▶ _WHAT THE TASK REQUIRES_: Look for the string "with" in the data below, and copy each line that holds it.
= Beginning of Section =
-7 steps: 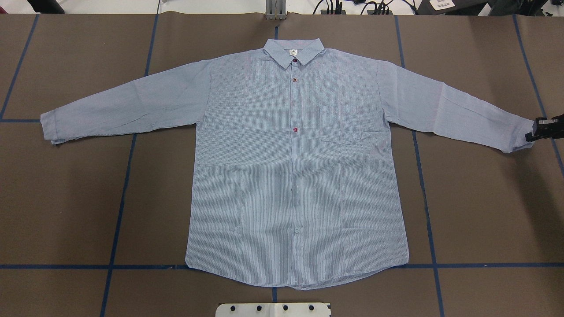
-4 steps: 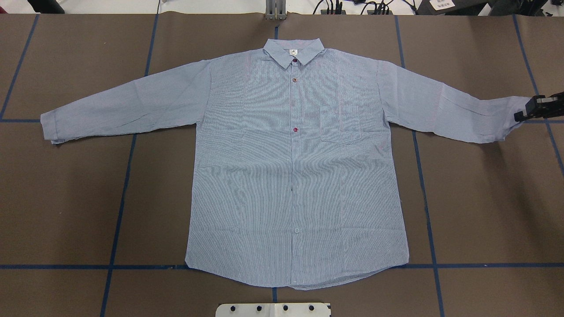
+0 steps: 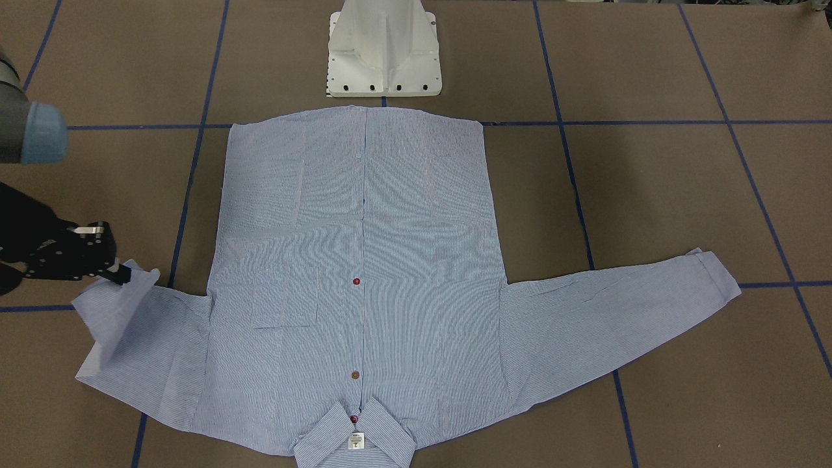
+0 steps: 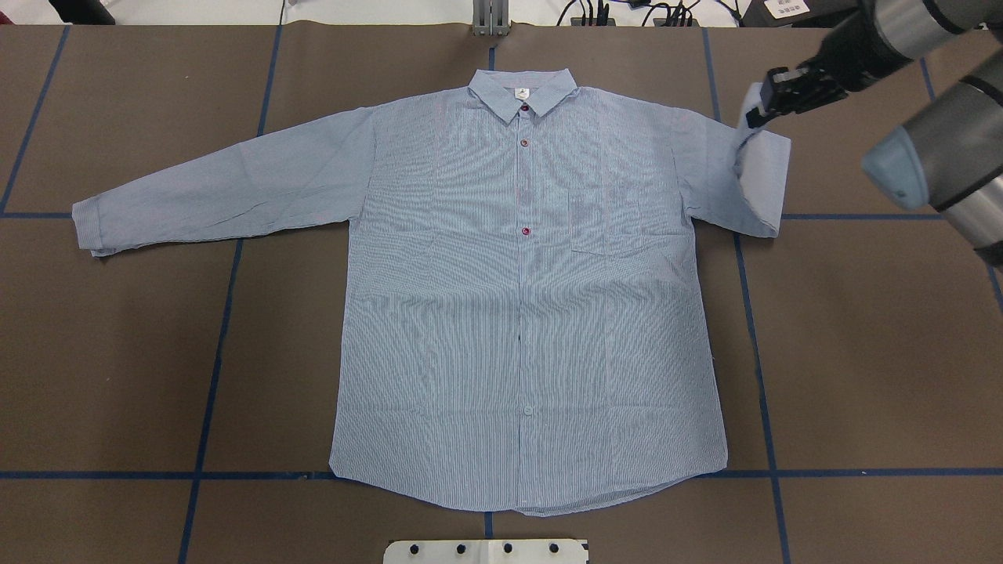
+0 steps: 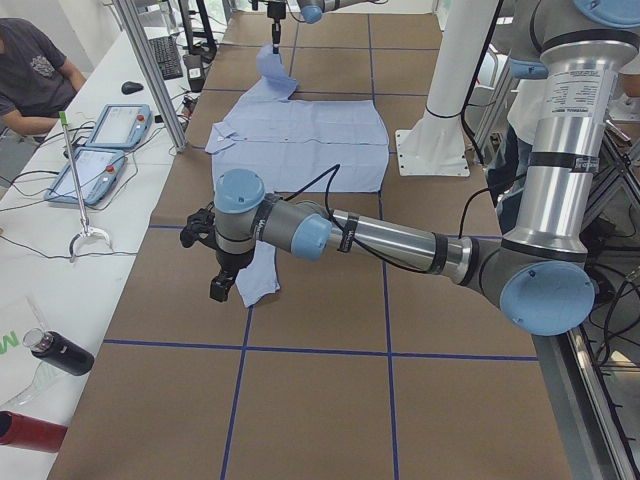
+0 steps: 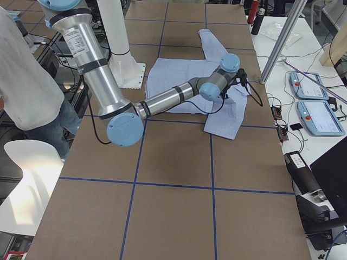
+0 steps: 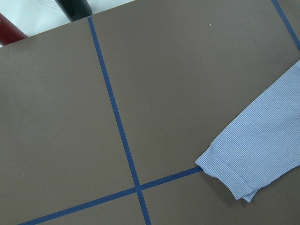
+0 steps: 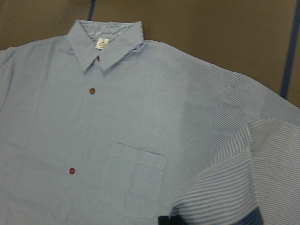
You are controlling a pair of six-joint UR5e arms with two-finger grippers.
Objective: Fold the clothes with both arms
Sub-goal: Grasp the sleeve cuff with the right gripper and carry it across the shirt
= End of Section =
▶ _EXERCISE RESPONSE_:
You are controlling a pair of six-joint UR5e arms with two-finger grippers.
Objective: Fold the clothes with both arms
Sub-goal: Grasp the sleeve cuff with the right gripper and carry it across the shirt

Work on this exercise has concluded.